I watched his face, his steady grey eyes. I noticed how he used my name. It suddenly occurred to me that it had been a very long time since I had last felt happy. Standing with Caspar, in a house like a man’s brain, it was as if I was looking out from the gloom I had inhabited for so long, through a window, into a different kind of future: brighter. I could see views, sky. For a minute, I stood quite still, while hope clutched me. I caught his eye for a moment.

‘Hang on,’ he said. ‘I want to show you something.’

We descended the stairs again and crossed two rooms.

‘Look through there.’

I saw what looked like a totem pole made up of fragments from different columns. On it was carved the name ‘Fanny’. I turned to Caspar with raised eyebrows.

‘Yes?’ I asked.

‘That’s the tomb of the dog that belonged to John Soane’s wife. But it’s also the name of my little daughter.’

‘I thought Fanny was one of those names we can’t use any more.’

‘I’ve tried to revive it.’

‘Are you married?’

‘No. I live on my own.’

‘I’m sorry.’

‘Don’t be.’

Outside, blinking in the chilly light, we grinned stupidly at each other. Then Caspar glanced at his watch.

‘Lunch?’

‘I shouldn’t.’

‘Please.’

‘All right.’

We walked to Soho, past the delicatessens and the porn shops, and stopped at an Italian café-cum-restaurant. We had goat’s cheese half-melted on crisp toast, and green salad, and a glass of white wine each. He looked at my ringless hands and asked if I was married, and I told him I was separated. And I asked him how old his daughter was. She was five. Lots of people, he said, thought he was some kind of superman just because he did what hundreds of thousands of women did without anyone noticing them at all.

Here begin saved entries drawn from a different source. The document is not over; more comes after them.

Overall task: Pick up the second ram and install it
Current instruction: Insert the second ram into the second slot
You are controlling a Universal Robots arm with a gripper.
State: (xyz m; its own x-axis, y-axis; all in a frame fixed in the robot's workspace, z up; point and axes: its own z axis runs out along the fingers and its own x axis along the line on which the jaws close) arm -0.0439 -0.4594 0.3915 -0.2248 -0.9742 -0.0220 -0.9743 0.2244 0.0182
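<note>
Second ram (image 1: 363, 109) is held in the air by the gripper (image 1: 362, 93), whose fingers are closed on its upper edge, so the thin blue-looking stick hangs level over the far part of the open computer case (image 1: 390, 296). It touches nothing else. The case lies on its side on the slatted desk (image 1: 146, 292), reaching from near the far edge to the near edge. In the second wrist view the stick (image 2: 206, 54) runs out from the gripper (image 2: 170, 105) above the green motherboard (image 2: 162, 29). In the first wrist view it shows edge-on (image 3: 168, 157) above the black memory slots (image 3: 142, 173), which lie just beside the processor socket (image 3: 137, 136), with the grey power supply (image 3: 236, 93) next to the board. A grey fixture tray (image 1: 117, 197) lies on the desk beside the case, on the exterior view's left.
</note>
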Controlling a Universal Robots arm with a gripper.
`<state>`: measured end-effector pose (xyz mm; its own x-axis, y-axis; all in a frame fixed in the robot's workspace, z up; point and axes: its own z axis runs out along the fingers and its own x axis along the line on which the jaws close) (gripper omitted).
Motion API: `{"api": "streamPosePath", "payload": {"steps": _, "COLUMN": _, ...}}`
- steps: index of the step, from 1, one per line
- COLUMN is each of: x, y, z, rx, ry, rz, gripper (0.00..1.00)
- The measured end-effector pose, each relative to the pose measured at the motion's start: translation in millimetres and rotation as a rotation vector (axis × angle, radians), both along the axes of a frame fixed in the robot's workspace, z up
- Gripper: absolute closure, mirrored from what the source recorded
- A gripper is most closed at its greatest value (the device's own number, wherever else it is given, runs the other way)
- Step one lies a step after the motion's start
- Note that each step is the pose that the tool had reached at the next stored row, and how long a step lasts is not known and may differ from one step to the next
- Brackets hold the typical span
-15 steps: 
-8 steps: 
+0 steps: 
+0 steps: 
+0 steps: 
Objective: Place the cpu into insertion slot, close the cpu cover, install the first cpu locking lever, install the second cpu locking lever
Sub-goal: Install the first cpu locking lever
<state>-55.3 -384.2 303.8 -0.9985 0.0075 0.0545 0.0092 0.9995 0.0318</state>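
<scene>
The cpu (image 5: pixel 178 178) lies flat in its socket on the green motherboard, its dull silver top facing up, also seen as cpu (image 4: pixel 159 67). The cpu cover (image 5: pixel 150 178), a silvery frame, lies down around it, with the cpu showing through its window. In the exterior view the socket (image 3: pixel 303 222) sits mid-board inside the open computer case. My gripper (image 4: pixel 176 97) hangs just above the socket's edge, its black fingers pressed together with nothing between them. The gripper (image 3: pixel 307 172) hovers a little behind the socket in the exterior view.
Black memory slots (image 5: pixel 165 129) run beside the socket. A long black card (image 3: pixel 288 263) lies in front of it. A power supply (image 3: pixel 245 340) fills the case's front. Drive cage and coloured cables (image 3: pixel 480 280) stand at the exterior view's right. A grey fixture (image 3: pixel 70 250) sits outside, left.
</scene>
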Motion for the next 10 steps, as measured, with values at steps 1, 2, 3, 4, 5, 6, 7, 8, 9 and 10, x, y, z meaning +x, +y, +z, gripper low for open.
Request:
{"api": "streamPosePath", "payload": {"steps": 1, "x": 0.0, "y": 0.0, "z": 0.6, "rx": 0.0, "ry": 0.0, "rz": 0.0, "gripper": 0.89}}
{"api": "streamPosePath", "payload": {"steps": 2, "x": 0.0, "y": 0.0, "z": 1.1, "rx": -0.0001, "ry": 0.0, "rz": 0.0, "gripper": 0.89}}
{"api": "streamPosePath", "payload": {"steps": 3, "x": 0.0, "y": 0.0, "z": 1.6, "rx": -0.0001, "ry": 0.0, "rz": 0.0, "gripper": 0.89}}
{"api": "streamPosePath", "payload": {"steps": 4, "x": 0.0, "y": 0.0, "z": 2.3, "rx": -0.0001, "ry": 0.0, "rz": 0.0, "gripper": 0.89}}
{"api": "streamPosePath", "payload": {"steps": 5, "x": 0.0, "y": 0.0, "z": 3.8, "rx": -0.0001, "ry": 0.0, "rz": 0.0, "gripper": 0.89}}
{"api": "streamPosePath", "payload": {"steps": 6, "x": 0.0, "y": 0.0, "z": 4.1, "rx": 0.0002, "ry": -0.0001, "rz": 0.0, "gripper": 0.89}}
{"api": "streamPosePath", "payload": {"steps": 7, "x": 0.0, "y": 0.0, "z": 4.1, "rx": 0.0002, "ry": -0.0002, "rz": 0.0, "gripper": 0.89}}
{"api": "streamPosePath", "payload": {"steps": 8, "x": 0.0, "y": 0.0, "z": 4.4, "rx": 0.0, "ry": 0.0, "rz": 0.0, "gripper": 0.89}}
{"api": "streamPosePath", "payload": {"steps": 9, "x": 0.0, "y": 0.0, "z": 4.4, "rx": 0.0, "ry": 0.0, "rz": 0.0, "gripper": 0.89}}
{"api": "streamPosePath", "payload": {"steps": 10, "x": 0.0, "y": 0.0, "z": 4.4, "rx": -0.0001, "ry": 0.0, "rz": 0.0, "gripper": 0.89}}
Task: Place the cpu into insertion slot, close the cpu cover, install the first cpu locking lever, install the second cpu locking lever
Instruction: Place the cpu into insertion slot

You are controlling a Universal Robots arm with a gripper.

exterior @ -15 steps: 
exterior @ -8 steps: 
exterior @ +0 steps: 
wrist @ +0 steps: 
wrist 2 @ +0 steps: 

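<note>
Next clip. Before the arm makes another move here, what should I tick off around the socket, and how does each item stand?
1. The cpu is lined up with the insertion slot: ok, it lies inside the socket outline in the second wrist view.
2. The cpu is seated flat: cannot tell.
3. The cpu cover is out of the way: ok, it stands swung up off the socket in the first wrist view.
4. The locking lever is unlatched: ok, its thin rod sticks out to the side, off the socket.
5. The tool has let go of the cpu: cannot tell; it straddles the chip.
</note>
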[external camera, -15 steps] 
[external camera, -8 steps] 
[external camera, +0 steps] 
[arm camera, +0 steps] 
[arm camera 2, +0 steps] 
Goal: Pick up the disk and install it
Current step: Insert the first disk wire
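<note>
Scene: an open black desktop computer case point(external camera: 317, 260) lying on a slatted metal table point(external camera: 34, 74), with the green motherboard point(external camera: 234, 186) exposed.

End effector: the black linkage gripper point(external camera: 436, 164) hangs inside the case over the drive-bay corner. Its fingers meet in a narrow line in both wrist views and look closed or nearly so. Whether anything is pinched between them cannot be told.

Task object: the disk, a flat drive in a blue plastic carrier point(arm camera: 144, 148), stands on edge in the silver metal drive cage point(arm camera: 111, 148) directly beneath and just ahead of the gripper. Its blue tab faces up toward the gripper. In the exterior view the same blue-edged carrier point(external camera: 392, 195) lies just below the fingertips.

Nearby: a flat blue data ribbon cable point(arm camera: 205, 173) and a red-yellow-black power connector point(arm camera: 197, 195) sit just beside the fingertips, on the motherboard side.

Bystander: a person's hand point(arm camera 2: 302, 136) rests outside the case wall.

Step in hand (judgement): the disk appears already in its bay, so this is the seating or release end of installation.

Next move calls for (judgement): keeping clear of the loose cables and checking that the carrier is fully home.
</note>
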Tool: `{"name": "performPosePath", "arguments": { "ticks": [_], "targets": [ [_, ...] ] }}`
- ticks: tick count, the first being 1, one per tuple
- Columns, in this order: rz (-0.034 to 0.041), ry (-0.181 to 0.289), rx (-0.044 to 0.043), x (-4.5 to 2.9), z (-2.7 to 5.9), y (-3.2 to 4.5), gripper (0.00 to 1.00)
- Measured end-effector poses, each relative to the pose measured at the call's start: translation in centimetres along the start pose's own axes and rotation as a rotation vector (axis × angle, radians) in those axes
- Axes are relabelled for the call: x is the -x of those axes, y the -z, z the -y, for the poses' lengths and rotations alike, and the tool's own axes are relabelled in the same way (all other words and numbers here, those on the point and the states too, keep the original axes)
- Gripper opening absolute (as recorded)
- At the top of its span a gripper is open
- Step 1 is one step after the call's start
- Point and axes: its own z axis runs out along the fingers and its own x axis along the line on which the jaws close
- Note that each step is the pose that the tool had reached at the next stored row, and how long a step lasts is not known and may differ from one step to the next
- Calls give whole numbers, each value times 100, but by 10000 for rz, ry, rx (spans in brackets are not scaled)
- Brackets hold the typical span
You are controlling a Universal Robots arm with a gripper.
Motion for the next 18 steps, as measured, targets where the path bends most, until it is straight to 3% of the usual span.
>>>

‘I didn’t know about love before Fanny, silly thing that she is,’ he said.

I told him about Robert and Jerome, how grown-up and tall they were, how they protected me, were always on my side, and he said he’d love to meet them one day. And then the possibility of there being a future to this, a ‘one day’, opened up before me and I felt dizzy and scared, and I lit a cigarette. I said I had to go. He didn’t try to stop me, just saw me to my bike and watched as I got tangled up with the lock and the helmet and wobbled off.